For Lane, that will entail a summer internship at Nike, where he hopes to start to put his business degree to use. The path to that degree was laid out long ago, though, thanks to significant family ties to the university.

Lane’s maternal grandmother came to Ohio State from New Jersey when she was 16 years old in 1942, roomed with some girls from Toledo and eventually married the brother of one of them in 1946. Three of their children, including Joey’s mother, Nancy, went on to graduate from Ohio State.

Although Joey graduated from Deerfield, Illinois, where his family lives, such a big crowd is expected that he said his mother purchased extra tickets to accommodate them all.

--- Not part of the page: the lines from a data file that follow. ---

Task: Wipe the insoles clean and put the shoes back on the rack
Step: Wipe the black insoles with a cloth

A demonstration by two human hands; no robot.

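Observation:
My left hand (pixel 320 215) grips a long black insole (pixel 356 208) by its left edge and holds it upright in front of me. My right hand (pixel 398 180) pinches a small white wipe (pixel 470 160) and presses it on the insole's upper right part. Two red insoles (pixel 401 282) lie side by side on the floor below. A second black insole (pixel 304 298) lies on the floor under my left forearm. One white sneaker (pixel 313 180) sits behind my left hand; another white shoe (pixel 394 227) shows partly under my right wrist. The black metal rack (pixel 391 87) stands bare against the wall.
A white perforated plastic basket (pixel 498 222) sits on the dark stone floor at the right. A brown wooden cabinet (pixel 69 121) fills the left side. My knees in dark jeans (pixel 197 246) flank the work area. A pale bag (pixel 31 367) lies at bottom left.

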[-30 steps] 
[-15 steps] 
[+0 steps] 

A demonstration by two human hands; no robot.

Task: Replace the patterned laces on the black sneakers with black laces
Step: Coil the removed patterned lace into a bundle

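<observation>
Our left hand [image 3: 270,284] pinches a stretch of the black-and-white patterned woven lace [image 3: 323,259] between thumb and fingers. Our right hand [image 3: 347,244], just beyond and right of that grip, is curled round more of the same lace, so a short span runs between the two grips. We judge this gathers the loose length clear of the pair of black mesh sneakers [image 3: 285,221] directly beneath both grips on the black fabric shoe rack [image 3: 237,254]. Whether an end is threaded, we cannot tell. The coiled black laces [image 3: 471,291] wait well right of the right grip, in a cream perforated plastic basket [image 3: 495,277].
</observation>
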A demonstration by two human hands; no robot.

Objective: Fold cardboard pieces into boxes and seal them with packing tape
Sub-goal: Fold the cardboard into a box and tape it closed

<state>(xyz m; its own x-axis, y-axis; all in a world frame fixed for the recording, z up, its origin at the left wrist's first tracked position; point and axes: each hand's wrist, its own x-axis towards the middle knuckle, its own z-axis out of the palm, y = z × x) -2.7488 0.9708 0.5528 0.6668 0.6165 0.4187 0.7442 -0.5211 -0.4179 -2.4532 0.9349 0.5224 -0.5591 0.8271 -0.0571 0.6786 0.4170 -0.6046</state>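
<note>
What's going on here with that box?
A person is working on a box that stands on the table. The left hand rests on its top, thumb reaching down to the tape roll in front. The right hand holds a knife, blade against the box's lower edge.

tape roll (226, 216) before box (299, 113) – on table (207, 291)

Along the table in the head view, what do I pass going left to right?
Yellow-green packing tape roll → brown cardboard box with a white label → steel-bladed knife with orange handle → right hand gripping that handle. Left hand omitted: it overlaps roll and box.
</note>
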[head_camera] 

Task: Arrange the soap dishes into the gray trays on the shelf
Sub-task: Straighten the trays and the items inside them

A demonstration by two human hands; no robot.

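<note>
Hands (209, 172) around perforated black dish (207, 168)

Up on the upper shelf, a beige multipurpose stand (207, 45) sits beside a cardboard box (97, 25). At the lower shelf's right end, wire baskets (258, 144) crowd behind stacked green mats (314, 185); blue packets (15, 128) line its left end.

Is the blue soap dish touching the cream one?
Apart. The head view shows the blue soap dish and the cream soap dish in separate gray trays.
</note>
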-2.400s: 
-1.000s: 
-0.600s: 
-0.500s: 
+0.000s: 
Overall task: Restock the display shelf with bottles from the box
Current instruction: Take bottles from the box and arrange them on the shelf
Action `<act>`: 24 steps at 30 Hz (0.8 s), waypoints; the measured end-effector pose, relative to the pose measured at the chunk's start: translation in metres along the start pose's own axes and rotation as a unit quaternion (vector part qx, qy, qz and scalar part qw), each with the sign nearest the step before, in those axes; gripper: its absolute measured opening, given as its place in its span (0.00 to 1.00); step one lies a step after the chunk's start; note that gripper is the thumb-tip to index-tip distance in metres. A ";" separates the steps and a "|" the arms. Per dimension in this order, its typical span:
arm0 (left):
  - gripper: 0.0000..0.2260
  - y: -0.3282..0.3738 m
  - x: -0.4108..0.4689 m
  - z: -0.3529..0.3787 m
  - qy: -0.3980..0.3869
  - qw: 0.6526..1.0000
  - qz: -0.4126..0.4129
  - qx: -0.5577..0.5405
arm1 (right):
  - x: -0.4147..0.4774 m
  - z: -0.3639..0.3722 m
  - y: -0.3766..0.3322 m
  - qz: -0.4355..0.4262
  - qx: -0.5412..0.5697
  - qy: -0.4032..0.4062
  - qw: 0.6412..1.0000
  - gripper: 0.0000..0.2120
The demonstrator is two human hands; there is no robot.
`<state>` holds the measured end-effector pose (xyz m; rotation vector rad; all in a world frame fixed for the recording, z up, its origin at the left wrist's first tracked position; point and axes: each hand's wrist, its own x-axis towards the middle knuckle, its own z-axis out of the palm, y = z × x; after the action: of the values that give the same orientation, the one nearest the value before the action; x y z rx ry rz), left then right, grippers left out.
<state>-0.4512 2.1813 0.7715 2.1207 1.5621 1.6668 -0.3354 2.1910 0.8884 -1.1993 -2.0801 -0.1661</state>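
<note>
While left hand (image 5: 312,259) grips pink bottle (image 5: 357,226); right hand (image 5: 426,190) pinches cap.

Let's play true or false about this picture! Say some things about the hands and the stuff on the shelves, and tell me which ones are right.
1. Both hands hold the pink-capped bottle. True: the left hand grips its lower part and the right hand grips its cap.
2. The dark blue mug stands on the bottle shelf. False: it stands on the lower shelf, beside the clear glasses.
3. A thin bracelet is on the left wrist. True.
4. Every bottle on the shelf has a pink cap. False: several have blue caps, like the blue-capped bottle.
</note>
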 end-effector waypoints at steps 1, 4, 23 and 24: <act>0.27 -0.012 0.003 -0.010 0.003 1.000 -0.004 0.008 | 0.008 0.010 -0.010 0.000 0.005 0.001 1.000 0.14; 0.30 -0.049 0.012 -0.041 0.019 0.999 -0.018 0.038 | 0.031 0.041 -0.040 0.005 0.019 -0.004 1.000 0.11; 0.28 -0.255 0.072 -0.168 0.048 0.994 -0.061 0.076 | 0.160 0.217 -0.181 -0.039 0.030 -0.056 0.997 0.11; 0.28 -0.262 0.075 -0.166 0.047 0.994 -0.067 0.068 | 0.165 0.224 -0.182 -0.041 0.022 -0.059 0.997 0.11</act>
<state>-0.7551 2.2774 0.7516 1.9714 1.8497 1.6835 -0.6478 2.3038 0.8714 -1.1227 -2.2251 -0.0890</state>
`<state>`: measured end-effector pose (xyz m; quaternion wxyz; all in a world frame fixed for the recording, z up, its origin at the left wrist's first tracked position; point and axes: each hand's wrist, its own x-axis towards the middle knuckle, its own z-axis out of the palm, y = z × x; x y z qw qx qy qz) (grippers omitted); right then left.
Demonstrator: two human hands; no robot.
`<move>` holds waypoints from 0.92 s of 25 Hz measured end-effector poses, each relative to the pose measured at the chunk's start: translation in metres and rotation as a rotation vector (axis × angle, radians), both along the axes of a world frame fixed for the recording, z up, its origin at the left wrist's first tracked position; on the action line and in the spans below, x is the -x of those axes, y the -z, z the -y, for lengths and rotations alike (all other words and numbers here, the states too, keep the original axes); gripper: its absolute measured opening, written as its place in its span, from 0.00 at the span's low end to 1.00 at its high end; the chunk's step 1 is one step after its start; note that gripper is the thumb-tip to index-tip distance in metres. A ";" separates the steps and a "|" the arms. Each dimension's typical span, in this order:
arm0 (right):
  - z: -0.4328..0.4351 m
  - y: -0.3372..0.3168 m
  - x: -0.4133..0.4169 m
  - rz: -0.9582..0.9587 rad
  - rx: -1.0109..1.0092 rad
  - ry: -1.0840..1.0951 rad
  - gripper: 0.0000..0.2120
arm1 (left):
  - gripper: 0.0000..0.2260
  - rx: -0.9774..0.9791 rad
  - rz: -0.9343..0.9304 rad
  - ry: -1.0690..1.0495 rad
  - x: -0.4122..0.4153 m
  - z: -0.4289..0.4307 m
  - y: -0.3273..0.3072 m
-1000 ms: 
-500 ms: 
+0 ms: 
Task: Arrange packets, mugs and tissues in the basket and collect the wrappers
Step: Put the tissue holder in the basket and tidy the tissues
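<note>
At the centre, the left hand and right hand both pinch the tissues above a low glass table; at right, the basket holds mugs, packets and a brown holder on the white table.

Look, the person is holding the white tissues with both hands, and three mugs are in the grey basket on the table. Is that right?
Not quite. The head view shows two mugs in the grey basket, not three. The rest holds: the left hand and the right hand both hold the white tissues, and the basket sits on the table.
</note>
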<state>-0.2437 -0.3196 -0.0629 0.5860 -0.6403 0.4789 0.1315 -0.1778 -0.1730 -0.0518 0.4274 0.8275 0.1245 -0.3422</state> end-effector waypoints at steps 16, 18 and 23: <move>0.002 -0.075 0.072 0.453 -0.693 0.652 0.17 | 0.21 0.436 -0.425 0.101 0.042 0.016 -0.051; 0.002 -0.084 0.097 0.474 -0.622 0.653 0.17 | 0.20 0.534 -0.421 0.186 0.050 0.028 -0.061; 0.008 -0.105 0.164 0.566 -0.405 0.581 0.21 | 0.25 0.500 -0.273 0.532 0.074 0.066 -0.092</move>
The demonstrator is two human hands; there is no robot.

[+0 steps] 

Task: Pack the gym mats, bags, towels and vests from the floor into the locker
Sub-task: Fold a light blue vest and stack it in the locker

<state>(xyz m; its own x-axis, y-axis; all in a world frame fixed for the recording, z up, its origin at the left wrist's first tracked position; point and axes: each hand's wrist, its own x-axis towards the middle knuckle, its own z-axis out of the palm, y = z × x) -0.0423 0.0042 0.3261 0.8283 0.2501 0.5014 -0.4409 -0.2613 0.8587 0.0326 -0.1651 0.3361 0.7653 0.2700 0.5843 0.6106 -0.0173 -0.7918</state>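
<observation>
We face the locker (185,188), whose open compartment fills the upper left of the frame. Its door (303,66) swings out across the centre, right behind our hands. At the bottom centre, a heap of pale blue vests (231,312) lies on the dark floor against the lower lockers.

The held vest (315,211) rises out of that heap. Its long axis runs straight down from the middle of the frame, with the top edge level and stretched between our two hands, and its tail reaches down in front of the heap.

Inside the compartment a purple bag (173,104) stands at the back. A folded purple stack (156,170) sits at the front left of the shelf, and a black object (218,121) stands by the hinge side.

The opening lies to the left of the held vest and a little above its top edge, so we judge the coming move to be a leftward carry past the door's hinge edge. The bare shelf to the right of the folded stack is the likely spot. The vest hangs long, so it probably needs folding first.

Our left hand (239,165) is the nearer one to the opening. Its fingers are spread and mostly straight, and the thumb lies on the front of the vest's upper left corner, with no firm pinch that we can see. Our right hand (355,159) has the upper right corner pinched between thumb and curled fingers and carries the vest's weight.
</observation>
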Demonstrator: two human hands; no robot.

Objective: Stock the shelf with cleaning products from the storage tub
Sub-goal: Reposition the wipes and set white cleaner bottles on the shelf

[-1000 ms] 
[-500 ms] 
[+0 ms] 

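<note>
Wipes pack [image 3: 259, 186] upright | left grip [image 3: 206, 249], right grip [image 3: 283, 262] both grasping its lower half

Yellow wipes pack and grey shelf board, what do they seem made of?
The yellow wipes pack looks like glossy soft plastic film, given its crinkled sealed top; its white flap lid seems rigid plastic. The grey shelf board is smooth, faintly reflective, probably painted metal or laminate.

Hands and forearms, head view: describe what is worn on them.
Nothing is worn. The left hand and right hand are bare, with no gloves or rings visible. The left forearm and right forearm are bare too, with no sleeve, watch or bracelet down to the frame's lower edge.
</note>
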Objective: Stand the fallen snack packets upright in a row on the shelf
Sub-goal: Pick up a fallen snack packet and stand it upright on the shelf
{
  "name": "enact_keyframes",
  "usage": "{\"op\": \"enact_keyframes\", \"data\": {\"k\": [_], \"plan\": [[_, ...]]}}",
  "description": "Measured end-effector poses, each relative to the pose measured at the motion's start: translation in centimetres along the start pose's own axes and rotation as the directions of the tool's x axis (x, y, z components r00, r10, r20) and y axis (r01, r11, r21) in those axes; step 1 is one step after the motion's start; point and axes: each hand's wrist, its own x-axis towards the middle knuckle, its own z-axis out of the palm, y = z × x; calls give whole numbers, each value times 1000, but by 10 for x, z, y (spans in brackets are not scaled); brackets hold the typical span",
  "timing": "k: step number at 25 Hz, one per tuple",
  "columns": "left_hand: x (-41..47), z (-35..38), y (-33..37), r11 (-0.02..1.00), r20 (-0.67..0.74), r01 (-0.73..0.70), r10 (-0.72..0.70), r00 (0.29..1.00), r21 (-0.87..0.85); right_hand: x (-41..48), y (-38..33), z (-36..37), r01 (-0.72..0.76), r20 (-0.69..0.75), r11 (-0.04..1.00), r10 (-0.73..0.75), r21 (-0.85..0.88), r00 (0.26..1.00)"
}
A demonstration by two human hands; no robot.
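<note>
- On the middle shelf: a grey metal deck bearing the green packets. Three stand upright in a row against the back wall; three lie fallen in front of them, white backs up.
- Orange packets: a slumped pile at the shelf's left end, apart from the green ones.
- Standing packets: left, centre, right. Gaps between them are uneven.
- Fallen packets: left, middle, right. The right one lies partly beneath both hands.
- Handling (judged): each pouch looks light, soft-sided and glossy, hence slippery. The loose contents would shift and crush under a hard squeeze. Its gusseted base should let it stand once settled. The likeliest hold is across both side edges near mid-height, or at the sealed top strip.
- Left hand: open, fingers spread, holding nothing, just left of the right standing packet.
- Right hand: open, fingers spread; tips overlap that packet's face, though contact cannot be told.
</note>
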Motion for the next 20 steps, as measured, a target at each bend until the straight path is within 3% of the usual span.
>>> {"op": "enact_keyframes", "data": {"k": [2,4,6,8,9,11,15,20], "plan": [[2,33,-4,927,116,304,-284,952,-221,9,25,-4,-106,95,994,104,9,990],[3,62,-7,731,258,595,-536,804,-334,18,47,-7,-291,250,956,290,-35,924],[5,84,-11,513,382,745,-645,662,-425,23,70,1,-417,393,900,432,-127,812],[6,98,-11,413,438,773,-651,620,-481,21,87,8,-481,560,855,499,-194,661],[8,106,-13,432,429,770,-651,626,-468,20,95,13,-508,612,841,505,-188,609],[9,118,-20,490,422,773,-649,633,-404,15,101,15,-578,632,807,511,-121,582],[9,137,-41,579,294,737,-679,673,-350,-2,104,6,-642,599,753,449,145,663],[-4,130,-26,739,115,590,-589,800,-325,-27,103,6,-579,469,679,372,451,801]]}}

“People I haven’t seen in years,” he said. “It’s pretty cool to see people care about me and want to be here for that last game.”

Lane’s social media account was besieged with comments Friday when a video produced by Ohio State and featuring multiple members from the Nuthouse student section circulated. In that video, too, Lane had to fight back tears when discussing what his time at Ohio State has meant to him.

Before the season, sophomore forward Musa Jallow told Lane that he had a strong feeling the senior would find himself playing in at least one meaningful situation despite his status as a walk-on who had been placed on scholarship.

It happened during the first half of the Big Ten opener against Minnesota on Dec. 2, and Lane also started the second half at Purdue on March 2. Throughout the season, Holtmann said he’s leaned on Lane when seeking the pulse of the team and often had him address the team and share his experiences of having been on teams that lacked unity.

All this from a player with 85 career minutes of playing time.

“I didn’t think in a million years I’d be here,” Lane said. “It’s pretty crazy. It’s been a heck of a ride.”